United States National Wildlife Refuge in South Carolina

Santee National Wildlife Refuge is a 15000 acre refuge alongside Lake Marion, an impoundment of the Santee River of Clarendon County, South Carolina.

==Geology==
The refuge lies within the Atlantic Coastal Plain province of South Carolina. One of the features of the refuge is Dingle Pond, which is a Carolina Bay.

==Human history==
The refuge contains the Santee Native American mound, which is the furthest eastern known representation of the Mississippian culture. Later built on this same mound was the Revolutionary British Fort Watson, which was taken by Marion's Brigade in April 1781. It has been an important site of archeological investigations.

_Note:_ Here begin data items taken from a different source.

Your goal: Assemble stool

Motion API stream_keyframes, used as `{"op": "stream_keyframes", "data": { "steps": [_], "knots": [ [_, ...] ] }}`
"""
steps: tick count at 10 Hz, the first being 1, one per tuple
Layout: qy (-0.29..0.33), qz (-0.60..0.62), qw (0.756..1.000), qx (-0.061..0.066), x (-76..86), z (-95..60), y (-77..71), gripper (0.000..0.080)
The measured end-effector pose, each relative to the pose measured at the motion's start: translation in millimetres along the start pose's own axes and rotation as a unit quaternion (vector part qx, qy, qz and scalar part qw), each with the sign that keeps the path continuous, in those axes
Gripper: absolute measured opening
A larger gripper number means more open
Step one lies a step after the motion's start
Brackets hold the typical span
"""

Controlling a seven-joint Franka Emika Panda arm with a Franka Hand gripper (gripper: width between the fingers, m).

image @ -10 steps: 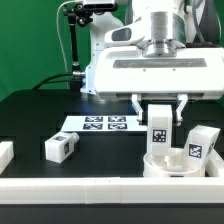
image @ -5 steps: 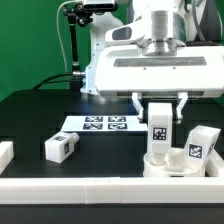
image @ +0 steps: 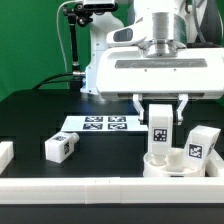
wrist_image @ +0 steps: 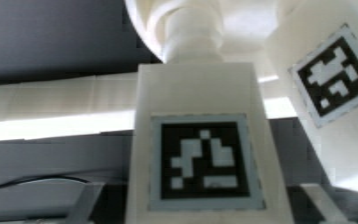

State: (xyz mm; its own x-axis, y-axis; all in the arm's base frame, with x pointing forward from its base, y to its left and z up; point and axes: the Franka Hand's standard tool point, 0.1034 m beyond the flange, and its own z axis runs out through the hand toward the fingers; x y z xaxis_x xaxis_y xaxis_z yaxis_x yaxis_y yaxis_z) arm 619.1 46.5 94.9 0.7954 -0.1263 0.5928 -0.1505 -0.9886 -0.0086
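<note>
1. Your gripper (image: pixel 160 112) was clenched on a leg (image: pixel 160 124). The fingers (wrist_image: pixel 318 208) pressed its two flat sides, and its tag face showed between them.
2. The leg stood upright between the fingers. Its round peg (wrist_image: pixel 201 45) pointed away from them, down at the seat (image: pixel 160 170) straight below. You could not tell from either view whether the peg had entered its hole.
3. I judged the leg to be light, stiff, hard plastic with smooth faces. It would not bend or crush, but it could slip or twist in a loose grip. The flat sides of the blocky body were the right place to hold it, never the peg.
4. The seat looked heavier and thicker, and likely to stay put under a gentle push.
5. A second leg (image: pixel 199 148) stood on the seat just beside the fingers, on the exterior view's right.
6. A loose leg (image: pixel 60 147) lay on the table well apart from the fingers, on the exterior view's left.
</note>
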Motion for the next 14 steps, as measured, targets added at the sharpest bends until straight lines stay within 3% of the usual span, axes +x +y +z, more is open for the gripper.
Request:
{"op": "stream_keyframes", "data": {
  "steps": [10,11,12,13,14],
  "knots": [
    [-0.004,-0.012,1.000,-0.003,-7.4,6.7,2.1,0.0338],
    [-0.007,-0.013,1.000,-0.004,-8.8,7.3,2.2,0.0409],
    [-0.010,-0.013,1.000,-0.003,-9.3,7.3,1.9,0.0409],
    [-0.012,-0.012,1.000,-0.002,-8.1,5.9,0.7,0.0544],
    [-0.011,-0.011,1.000,-0.001,-6.7,4.6,-0.7,0.0625]
  ]
}}
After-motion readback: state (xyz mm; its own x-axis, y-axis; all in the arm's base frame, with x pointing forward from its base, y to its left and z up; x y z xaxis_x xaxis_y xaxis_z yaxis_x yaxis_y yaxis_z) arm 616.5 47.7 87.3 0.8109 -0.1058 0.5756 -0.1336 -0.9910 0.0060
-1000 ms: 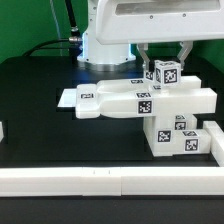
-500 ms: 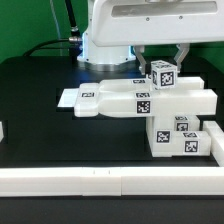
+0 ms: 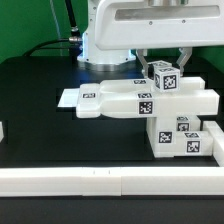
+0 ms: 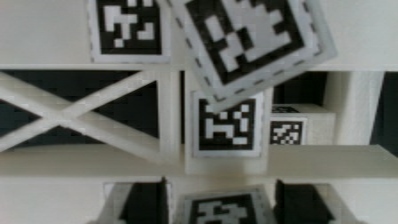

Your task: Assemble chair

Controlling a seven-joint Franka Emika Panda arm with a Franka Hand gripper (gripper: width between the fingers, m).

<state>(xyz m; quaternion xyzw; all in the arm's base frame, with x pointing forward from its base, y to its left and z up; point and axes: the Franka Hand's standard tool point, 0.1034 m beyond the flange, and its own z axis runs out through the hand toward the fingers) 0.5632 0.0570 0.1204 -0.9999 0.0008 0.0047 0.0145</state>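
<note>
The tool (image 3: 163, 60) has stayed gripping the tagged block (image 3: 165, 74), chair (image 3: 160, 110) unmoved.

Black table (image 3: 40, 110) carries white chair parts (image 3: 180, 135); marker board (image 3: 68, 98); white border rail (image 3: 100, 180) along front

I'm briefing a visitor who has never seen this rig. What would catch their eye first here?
The half-built white chair stands out against the black table, toward the exterior view's right: a long flat part lying across tagged blocks. On top sits a small tagged cube, with the gripper right over it. A white rail runs along the near edge.
</note>
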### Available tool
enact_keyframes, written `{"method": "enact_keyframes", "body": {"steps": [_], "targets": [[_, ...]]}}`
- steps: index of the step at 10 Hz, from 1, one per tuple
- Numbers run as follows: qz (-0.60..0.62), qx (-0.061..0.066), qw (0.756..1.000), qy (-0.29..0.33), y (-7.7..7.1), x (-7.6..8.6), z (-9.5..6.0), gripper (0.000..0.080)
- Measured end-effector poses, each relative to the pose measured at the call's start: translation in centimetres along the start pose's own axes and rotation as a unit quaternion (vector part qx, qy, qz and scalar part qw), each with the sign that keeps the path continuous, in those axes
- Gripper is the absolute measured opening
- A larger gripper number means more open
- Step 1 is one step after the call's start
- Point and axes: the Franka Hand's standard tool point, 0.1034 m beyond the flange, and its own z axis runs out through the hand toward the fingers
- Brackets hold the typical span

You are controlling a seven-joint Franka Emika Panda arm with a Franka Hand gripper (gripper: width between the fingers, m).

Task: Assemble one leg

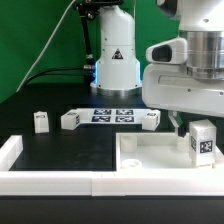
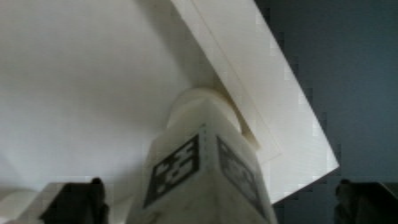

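Leg upright on white panel corner, about 4 o'clock in exterior view, probably seated at socket for fastening. Gripper straddles it, fingers spread wide, clear of its sides, holding nothing, likely ready to grasp.

Glossy white arm, dark joint — black fingers

On the black tabletop, one leg stands upright on the rimmed white panel, while three other legs sit beside the marker board.
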Motion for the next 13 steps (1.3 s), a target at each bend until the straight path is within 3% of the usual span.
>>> {"method": "enact_keyframes", "body": {"steps": [4,7,9,13], "targets": [[-0.232,0.000,0.973,-0.001,0.42,0.31,-0.16,0.0649],[-0.247,0.000,0.969,-0.001,0.59,0.40,-0.13,0.0621],[-0.247,0.000,0.969,-0.001,0.59,0.40,-0.12,0.0287],[-0.169,0.001,0.986,-0.002,0.57,0.33,-0.07,0.0291]]}}
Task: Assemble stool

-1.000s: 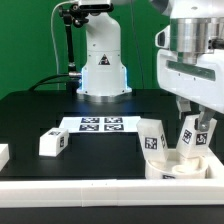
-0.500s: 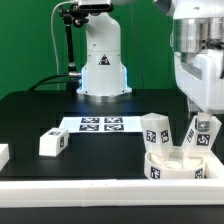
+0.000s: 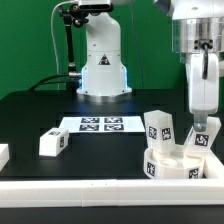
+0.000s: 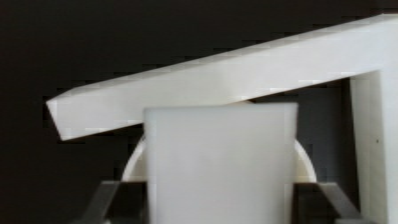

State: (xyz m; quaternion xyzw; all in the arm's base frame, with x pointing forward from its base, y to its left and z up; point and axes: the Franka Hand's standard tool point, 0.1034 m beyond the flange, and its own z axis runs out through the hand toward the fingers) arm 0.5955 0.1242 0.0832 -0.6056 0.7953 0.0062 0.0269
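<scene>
the robot's pincer [image 3: 203, 124] hangs low over the far end of the desk [image 3: 30, 112], at the exterior view's right, clamped on a short white leg [image 3: 202, 142] with a black-and-white tag on its face. the leg leans a little and its lower end meets the round white seat [image 3: 168, 168], which lies flat on the desk directly under the pincer. just beside the pincer, toward the exterior view's left, a second leg [image 3: 160, 128] stands on the seat, tag facing the camera. a third leg [image 3: 52, 143] lies loose on the desk, well apart from the pincer toward the exterior view's left. between that leg and the pincer, farther back, the marker board [image 3: 100, 124] lies flat. a long white rail [image 3: 80, 190] runs along the desk's front edge, below the seat. in the wrist view the gripped leg [image 4: 217, 165] fills the middle as a plain white block, with a dark finger [image 4: 111, 205] at each side of it; a white bar [image 4: 231, 80] slants across behind, and i cannot tell which part that is.
</scene>
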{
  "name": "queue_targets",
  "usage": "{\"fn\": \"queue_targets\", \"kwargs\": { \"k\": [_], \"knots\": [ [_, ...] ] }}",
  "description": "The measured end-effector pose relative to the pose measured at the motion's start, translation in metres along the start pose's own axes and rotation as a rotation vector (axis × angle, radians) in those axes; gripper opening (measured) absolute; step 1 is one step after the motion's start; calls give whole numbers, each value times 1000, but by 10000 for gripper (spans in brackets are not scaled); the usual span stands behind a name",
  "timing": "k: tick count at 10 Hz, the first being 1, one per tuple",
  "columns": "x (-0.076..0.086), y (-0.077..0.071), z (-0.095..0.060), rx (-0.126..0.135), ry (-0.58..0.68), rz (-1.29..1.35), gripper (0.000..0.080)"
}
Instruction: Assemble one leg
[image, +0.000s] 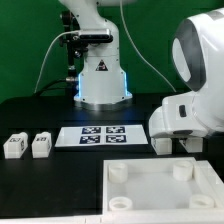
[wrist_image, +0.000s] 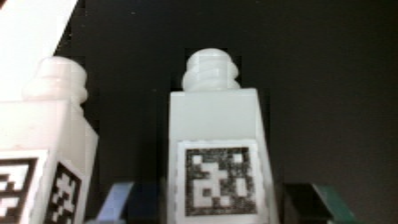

The refuge was established in 1941. The refuge was formerly much larger, but was reduced greatly in size in 1976 when the Lake Moultrie section in Berkeley County was discontinued due to lease termination.

==Ecology==
The refuge is especially important because its many wetlands support migratory birds.
Within the refuge, which consists of mixed hardwoods and pines, marsh, old croplands, impoundments and open water, is a large diversity of wildlife, including bald eagles, and even the peregrine falcon. More common are deer, raccoons, bobcats, alligators, wood ducks, Canada geese, mallards, pintails, red-tailed hawks, red-shouldered hawks, and wild turkeys.